What to produce ->
Quote exactly and only this range of lines in the data below: the line that holds "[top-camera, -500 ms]" to the line that holds "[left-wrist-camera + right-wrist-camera", both included.

═════ Given data

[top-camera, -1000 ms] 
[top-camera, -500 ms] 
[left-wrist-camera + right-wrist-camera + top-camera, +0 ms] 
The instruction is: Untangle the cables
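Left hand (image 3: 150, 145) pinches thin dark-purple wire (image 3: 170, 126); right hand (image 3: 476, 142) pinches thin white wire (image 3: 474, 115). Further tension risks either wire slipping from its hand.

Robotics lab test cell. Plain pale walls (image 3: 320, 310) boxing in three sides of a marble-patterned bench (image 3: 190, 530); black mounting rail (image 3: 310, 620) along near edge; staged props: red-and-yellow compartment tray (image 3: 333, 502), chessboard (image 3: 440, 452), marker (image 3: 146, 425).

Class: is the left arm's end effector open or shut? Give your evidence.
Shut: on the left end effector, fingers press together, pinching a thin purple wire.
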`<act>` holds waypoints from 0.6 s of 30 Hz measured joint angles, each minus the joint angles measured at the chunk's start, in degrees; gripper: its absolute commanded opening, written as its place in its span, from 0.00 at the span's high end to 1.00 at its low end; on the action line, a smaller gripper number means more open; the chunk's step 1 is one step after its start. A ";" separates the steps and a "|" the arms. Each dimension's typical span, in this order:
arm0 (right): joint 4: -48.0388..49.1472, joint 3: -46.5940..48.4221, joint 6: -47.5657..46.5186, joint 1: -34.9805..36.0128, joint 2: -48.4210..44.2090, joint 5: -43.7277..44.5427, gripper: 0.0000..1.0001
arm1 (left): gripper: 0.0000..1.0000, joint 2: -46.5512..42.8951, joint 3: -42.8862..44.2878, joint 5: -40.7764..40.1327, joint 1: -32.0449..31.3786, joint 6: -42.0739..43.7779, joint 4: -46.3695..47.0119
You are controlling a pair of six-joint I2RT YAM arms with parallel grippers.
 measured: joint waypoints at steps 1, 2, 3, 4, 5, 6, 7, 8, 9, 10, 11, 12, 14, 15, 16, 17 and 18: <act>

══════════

Task answer ->
[top-camera, -500 ms] 
[left-wrist-camera + right-wrist-camera + top-camera, +0 ms] 

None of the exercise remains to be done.